T​he skepticism is justified. But take the tracking mechanism out and you still have issues.

A​ recent public hearing in Arizona was released, where a team of auditors who initially set out to look into money laundering cases in real estate, found massive corruption in all layers of state and local governments. That unto itself is bad, but what they found beyond that was much worse: the state level database is incredibly compromised, and was designed that way with multiple back-doors.

I​n this scandal, people that didn’t exist were just added to the system. Nonexistent students, nonexistent home buyers and sellers, nonexistent notaries… all of whom traced back to two people who are tied to drug and human trafficking cartels.

T​he issue isn’t the money laundering or the drugs. Money laundering doesn’t really affect any of us. If it happens or it doesn’t really won’t disrupt your day to day life. Whether someone does drugs or not only matters if it’s you or someone close to you. Otherwise, you’re unaffected by it.
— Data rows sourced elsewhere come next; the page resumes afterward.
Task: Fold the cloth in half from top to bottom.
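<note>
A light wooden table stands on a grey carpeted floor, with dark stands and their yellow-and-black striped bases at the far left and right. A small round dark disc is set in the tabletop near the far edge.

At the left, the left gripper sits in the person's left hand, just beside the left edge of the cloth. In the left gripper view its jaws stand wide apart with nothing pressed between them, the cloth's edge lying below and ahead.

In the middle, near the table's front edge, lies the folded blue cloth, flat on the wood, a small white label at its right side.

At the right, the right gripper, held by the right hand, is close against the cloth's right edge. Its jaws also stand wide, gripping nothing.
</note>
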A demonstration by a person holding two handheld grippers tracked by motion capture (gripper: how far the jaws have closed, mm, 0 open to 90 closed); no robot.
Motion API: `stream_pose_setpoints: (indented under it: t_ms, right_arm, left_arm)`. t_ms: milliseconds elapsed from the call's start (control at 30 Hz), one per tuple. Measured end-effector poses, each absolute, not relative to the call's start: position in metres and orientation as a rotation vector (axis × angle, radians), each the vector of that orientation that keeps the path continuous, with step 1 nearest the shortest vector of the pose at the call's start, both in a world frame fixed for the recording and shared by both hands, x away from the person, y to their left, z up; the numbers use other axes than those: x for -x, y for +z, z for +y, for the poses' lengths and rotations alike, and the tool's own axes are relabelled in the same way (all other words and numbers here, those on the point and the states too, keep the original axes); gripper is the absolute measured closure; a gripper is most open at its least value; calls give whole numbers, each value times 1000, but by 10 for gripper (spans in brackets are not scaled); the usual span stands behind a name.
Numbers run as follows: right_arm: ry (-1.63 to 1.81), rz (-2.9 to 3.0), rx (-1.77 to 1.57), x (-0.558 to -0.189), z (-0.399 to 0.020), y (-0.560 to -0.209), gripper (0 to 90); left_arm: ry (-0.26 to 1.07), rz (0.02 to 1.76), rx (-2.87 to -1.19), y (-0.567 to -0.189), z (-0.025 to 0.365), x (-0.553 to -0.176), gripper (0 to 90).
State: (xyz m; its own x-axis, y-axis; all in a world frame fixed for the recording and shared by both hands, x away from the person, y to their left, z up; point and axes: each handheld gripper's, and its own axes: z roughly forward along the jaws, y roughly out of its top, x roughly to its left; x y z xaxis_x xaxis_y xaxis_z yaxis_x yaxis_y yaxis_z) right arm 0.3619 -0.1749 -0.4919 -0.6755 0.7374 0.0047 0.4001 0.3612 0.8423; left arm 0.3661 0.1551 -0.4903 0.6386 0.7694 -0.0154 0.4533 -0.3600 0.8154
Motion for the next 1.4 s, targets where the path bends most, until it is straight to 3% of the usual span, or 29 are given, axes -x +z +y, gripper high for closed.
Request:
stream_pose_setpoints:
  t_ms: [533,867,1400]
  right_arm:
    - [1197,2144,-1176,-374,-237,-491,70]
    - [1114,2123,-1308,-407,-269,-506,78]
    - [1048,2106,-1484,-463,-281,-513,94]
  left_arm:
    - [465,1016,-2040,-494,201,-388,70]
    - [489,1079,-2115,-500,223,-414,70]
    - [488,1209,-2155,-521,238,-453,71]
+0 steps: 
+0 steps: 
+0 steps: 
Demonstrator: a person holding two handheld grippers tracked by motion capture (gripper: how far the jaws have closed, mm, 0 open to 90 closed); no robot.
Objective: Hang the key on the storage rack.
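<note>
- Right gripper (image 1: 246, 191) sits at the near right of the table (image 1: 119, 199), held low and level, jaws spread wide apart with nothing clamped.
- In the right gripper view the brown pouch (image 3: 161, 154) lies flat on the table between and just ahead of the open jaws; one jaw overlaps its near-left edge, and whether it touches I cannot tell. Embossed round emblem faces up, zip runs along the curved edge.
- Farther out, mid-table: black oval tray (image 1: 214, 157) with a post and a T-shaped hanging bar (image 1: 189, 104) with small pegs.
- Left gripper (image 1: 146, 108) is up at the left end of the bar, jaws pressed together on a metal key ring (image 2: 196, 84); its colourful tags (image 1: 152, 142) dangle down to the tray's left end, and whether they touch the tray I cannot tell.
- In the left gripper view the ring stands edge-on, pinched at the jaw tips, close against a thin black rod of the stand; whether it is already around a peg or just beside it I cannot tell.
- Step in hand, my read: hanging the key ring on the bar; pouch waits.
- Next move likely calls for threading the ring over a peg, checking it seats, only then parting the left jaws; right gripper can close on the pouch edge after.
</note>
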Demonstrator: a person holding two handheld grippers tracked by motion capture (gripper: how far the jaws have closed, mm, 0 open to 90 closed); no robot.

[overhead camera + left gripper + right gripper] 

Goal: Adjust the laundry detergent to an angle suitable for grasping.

But government systems with deliberate back-doors IS a problem for you. This is one case out of one state, with implications in other states.

System vulnerability in general when it comes to databases has affected many people, private and public sector. Major telecom corporations like T-Mobile and Verizon had data breaches. Banks have suffered them as well. So it’s not unique to government databases. It’s part of the risk in centralized data keeping.

But when we share our information with third parties, government or otherwise, we do make ourselves vulnerable. Here’s just a few cases:

  • Edward Snowden revelations about the NSA tracking American citizens’ metadata. The NSA and DHS would later buy GPS location information from marketing firms and use it to track people.

  • Propublica’s expose on Whatsapp: WhatsApp has for years downplayed how much unencrypted information it shares with law enforcement, largely limiting mentions of the practice to boilerplate language buried deep in its terms of service. It does not routinely keep permanent logs of who users are communicating with and how often, but company officials confirmed they do turn on such tracking at their own discretion — even for internal Facebook leak investigations — or in response to law enforcement requests.

People worry about some dungeon dwelling hacker getting their information, but those who weaponize it most are found in government buildings, violating your rights in the name of safety.

I don’t write all this to get everyone off the grid and camping in the woods anonymously. I write all this to make you aware of well-meaning technology and the risks involved in constant centralization of information.

Blockchain and torrents are touted for their decentralization of data. These other centralized data-bases are touted for their good intentions. They are not the same.